Radical scavenging abilities and hepatoprotective effect of [N, N'-Bis (salicylidene) ethane-1, 2-diaminato] oxovanadium (IV) complex in CCl4-treated rats.

The antioxidant activity of [N, N'-Bis (salicylidene) ethane-1, 2-diaminato] oxovanadium (IV) complex (VO-salen complex) was evaluated using different in vitro evaluating systems including superoxide anion (O(2)(-)) and hydrogen peroxide (H(2)O(2)) scavenging activities. In addition, the inhibitory effects of this compound on protein oxidation and inhibition of Fe(2+)/ascorbate-induced lipid peroxidation were studied using rat liver homogenate.
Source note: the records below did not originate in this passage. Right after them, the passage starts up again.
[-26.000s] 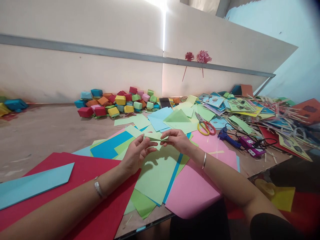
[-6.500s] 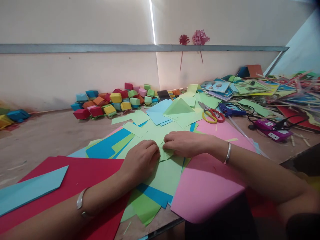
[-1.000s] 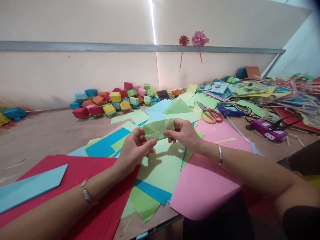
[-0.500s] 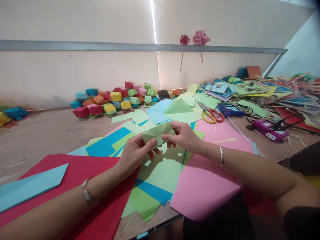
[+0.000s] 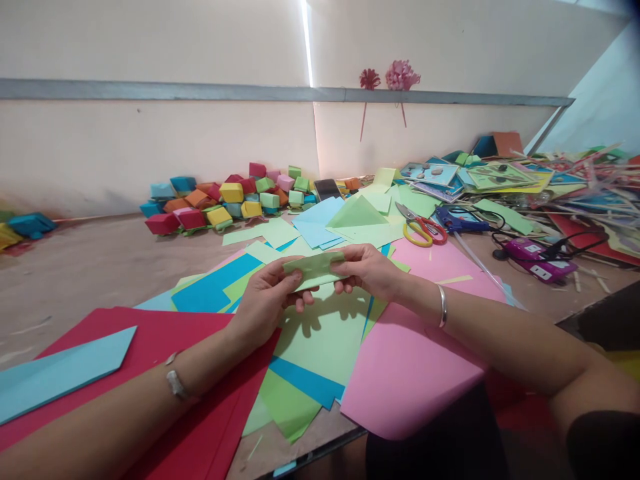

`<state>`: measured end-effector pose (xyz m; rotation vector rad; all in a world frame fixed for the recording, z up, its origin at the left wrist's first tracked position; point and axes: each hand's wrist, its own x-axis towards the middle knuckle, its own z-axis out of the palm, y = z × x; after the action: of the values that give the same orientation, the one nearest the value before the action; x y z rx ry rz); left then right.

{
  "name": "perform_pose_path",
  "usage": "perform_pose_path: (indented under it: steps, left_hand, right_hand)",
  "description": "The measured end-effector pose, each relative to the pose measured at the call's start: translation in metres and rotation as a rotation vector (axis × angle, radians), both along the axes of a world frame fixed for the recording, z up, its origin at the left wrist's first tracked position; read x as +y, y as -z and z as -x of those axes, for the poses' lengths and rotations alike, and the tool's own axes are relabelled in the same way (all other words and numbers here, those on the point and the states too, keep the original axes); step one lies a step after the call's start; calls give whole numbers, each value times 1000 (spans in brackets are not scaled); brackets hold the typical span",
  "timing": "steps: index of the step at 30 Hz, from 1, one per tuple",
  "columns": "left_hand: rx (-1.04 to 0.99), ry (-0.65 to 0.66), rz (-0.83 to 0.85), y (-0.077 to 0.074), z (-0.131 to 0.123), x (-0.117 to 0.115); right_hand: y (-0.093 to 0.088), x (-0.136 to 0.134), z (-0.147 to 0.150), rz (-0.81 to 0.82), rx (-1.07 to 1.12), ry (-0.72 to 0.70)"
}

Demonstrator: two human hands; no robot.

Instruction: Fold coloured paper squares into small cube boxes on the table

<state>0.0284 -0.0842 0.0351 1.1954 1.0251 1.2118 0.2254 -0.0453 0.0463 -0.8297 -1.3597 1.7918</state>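
Both hands hold a small folded piece of light green paper (image 5: 314, 267) a little above the table. My left hand (image 5: 265, 300) pinches its left end with thumb and fingers closed. My right hand (image 5: 367, 270) pinches its right end the same way. The piece lies nearly flat and edge-on to me. Under the hands lie overlapping sheets: a light green sheet (image 5: 325, 333), a blue sheet (image 5: 213, 287), a pink sheet (image 5: 405, 373) and a large red sheet (image 5: 165, 340).
A heap of coloured folded paper boxes (image 5: 230, 200) lies by the back wall. Yellow-and-red scissors (image 5: 420, 227), a blue glue gun (image 5: 460, 220) and a purple power strip (image 5: 535, 257) sit to the right, beside piled cards and sticks (image 5: 550, 193). The table's front edge (image 5: 310, 457) runs near me.
The folded green piece was held up showing its face a second ago; it has since been tipped down flat and lowered slightly between both hands.
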Motion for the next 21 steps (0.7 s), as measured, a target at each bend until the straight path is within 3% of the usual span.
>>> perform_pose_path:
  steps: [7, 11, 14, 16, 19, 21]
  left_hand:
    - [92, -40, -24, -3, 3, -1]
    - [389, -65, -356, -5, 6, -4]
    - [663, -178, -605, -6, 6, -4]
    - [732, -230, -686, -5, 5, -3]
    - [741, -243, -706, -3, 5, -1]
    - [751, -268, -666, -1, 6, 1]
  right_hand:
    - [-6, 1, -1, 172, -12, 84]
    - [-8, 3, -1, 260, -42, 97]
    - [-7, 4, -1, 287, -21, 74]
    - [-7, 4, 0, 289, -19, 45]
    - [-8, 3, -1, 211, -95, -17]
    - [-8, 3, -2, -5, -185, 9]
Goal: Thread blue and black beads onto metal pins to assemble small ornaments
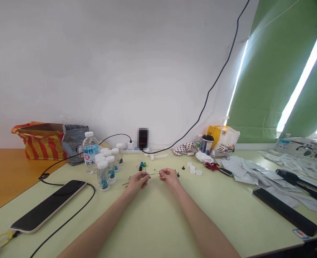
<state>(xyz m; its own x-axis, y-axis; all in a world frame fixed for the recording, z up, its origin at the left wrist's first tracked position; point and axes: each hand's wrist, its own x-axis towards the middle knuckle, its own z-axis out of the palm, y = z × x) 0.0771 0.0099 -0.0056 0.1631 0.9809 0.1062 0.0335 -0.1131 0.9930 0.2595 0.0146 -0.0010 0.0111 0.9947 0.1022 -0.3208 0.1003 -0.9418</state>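
Observation:
My left hand (137, 181) is closed in a pinch around a small blue piece (147, 178) with thin dark rods sticking out of it. One thin rod (153, 174) points across toward my right hand (169, 177), whose thumb and fingertips are pressed together. What the right fingers hold is too small to make out. Just beyond the left hand stand small shiny blue and green pieces (143, 165) and a black one. Thin dark sticks (125, 184) lie left of that hand. Small black pieces (183, 167) are right of my right hand.
Clear jars (103, 175) with white lids and blue pieces inside stand left, beside a water bottle (91, 154). A phone (49, 206) and black cable lie nearer. White lids (192, 170), red-handled scissors (211, 166), white packets (244, 168) and a black bar (284, 210) are right.

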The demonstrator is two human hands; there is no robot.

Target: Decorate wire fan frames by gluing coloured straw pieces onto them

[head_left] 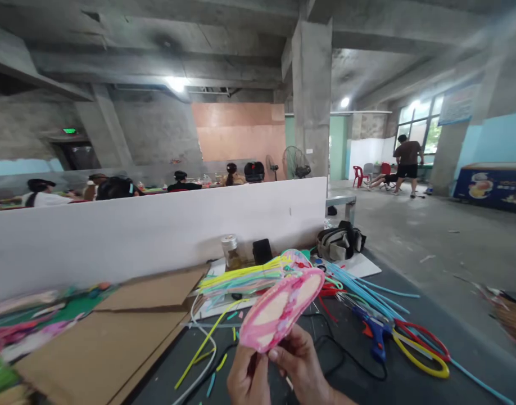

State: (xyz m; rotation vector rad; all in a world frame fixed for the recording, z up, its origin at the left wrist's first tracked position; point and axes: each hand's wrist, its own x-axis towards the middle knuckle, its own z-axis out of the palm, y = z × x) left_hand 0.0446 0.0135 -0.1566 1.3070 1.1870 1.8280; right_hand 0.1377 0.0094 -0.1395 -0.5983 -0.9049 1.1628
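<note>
A worker's left hand (250, 376) and right hand (299, 360) hold up a pink oval piece (283, 309), fingers clamped on its lower edge, above a dark tabletop (410, 388). The piece partly hides yellow stems (241, 274) behind it. At right, a blue glue gun (376, 334) (black cord (346, 354) looping near the right hand) lies beside scissors (437, 372); cardboard (102, 343) fills the left, before a white partition (157, 236).

The pink piece (282, 310) is edged with a soft, fuzzy-looking border, its pale panels seen as smooth and matt; the glue gun (379, 337) is cased in smooth plastic; the scissors (437, 372) are handled in glossy plastic and bladed in metal; matt brown cardboard (102, 354) is seen; the jar (232, 257) is capped in metal-looking silver; the pillar (312, 101) is formed of rough concrete.
</note>
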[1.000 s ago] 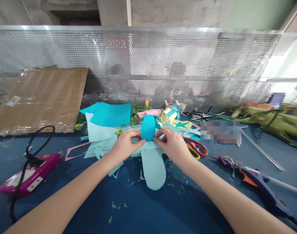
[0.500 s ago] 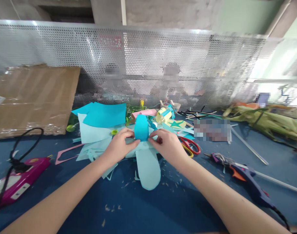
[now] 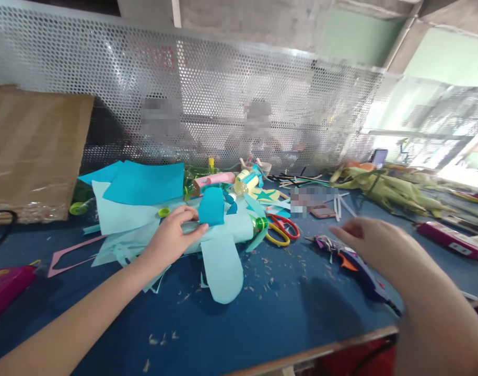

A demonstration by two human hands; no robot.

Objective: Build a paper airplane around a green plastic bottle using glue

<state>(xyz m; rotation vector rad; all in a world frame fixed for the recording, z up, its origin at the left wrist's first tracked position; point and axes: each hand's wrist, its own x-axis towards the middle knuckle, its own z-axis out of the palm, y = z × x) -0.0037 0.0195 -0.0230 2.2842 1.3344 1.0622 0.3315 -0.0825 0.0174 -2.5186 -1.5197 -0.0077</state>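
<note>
A green bottle wrapped in pale blue sheet [image 3: 239, 228] lies in the middle of the blue table, with a rounded pale blue flap [image 3: 223, 271] hanging toward the front. On top of it stands a curved bright blue piece [image 3: 211, 206]. My left hand [image 3: 172, 235] pinches that piece at its lower left edge. Off to the right, my right hand [image 3: 364, 237] is raised over the glue gun [image 3: 360, 271], not visibly gripping it; its fingers are bent and blurred. Red and yellow scissors [image 3: 281, 230] lie between the bottle and the glue gun.
Blue sheets [image 3: 144, 183] and cardboard [image 3: 35, 151] are at the left. A perforated metal screen [image 3: 223, 89] stands behind, with people beyond it. Magenta power strips [image 3: 454, 240] lie at both sides, corn husks [image 3: 383, 193] at the back right.
My right hand has left the bright blue piece and moved right, over the glue gun. My left hand stays at the piece. The view has turned to the right.
</note>
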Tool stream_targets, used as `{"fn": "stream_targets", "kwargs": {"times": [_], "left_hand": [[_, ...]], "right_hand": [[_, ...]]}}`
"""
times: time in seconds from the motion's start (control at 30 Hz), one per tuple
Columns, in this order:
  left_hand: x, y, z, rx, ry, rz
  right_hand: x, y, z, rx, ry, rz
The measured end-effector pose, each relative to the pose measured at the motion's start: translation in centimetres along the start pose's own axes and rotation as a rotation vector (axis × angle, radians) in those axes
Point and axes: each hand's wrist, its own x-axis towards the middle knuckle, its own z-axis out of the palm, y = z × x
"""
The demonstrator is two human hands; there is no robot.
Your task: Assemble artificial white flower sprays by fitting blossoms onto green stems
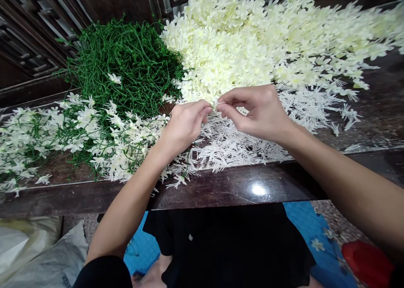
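Note:
My left hand (184,124) and my right hand (257,111) meet fingertip to fingertip above the dark wooden table (240,187). Both pinch a small white artificial flower piece (216,105) between thumb and forefinger. Under my hands lies a spread of thin white spiky plastic pieces (240,141). A large heap of cream flower heads (252,40) fills the back right. A tangle of bare green stems (126,65) is piled at the back left. Finished stems with white flowers (78,136) lie at the left.
Dark carved wooden furniture (34,27) stands behind the table. Below the table edge are my dark clothing, a blue mat (303,225), a red object (368,262) at the bottom right and pale plastic bags (34,250) at the bottom left.

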Motion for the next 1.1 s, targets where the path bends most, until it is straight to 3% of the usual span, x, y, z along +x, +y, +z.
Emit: {"fn": "stream_targets", "kwargs": {"times": [0.33,1.1], "left_hand": [[-0.13,-0.45,0.15,0.0,0.066,0.118],[-0.45,0.22,0.63,-0.072,0.119,0.065]], "right_hand": [[0.0,0.15,-0.18,0.022,0.007,-0.034],[-0.52,0.09,0.77,0.088,0.06,-0.061]]}}
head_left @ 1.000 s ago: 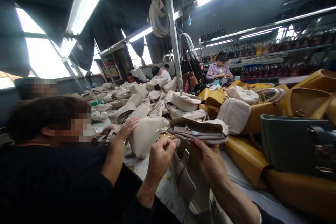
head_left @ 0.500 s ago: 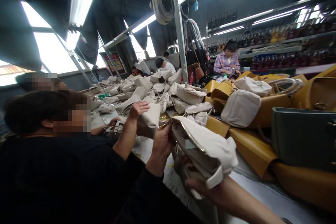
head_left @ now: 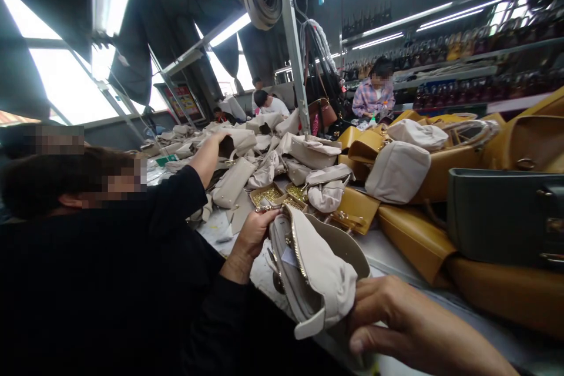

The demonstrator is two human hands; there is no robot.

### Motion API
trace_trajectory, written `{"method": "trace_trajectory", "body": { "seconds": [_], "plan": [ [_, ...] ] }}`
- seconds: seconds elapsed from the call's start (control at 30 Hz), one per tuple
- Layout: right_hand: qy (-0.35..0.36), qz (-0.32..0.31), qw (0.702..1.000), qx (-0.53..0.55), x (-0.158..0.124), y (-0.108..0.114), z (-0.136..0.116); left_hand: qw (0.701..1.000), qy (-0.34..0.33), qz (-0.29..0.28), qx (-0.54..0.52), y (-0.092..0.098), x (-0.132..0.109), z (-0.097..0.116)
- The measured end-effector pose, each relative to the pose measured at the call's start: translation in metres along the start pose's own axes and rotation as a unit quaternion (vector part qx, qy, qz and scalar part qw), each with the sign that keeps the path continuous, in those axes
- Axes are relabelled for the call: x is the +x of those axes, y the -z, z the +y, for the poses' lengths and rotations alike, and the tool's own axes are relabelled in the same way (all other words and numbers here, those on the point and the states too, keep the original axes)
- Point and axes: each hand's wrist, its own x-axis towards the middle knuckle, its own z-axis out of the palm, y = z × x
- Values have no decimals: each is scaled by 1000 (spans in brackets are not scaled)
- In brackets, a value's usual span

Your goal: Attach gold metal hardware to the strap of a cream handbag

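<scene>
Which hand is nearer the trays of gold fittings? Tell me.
Left. The left hand grips the cream bag right below the trays; the right hand holds its other end, farther off.

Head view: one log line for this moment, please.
left hand grips beige bag at zipper end | right hand holds its lower end | gold hardware trays behind

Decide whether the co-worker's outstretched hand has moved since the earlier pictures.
Yes. The co-worker's hand has reached farther out, beyond the hardware trays, toward the steel post.
</scene>
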Motion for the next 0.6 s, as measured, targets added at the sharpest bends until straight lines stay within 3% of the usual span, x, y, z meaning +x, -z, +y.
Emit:
{"method": "trace_trajectory", "body": {
  "seconds": [0.17,0.33,0.47,0.6],
  "plan": [
    [-39,20,998,-49,-1,-2,3,998,1,-51,32,4,-6,8],
    [18,-8,1000,-25,-2,-11,-7,989,-16,-110,96,-1,4,-1],
    [6,46,982,-185,-6,-20,-9,950,-115,-113,266,-5,16,-9],
    [50,113,931,-344,-14,-43,14,936,-152,-88,306,-11,19,-8]
  ]
}}
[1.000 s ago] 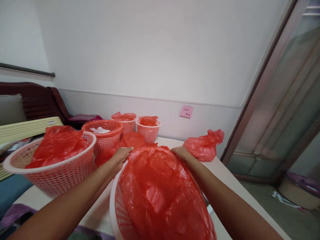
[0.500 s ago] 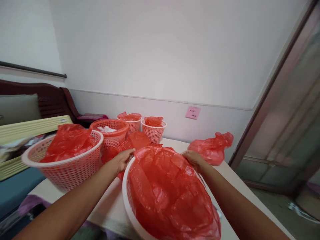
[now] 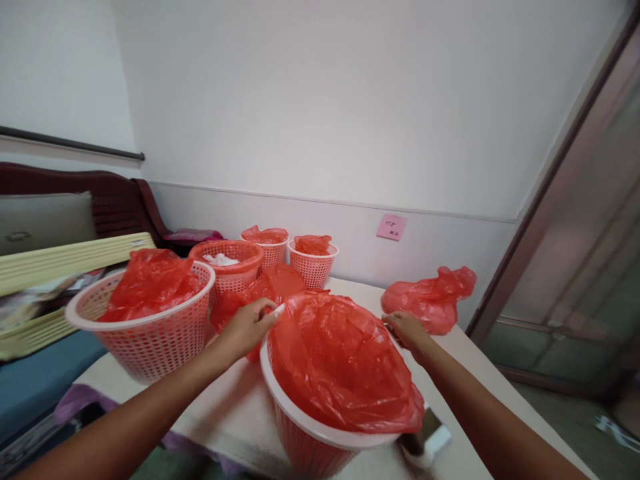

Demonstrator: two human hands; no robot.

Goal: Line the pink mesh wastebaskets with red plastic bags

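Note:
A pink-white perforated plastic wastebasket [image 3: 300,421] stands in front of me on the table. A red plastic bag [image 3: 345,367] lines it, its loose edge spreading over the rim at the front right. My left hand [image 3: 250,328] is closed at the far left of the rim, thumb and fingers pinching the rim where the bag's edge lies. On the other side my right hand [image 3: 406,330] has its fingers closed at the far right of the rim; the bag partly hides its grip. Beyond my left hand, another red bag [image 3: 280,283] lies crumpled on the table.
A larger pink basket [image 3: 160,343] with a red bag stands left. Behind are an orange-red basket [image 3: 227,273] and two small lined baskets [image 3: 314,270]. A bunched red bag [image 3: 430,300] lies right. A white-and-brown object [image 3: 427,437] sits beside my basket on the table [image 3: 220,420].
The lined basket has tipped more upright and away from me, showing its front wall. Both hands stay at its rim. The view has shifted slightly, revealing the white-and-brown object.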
In vitro results revealed that the VO-salen complex has strong inhibitory effects on protein oxidation and lipid peroxidation of the liver homogenate along with a concentration-dependent quenching of H(2)O(2) and O(2)(-) radicals. In an in vivo approach, hepatoprotective potential of the VO-salen complex against liver damages induced by CCl(4) treatment was also investigated. After intraperitoneal injection of CCl(4) to rats, various biochemical changes associated with liver injury and/or oxidative stress were measured. The results showed that the sera levels of ALT, AST, ALP and the content of hepatic thiobarbituric acid reactive substances (TBARS) were all increased and the glutathione (GSH) content and the hepatic superoxide dismutase (SOD) and catalase (CAT) activities were decreased in CCl(4)-treated rats. However, simultaneous treatment of rats with VO-salen (0.6 mg/kg) and CCl(4) significantly attenuated the sera levels of ALT, AST, ALP and the hepatic TBARS content. In addition, by VO-salen therapy, the hepatic SOD and CAT activities and the GSH content were all restored back almost to their normal levels. The liver damages were also significantly ameliorated as compared to the CCl(4)-treated rats. Based on these results, the VO-salen complex might be considered as an effective antioxidant and hepatoprotective agent suitable for further biological evaluation.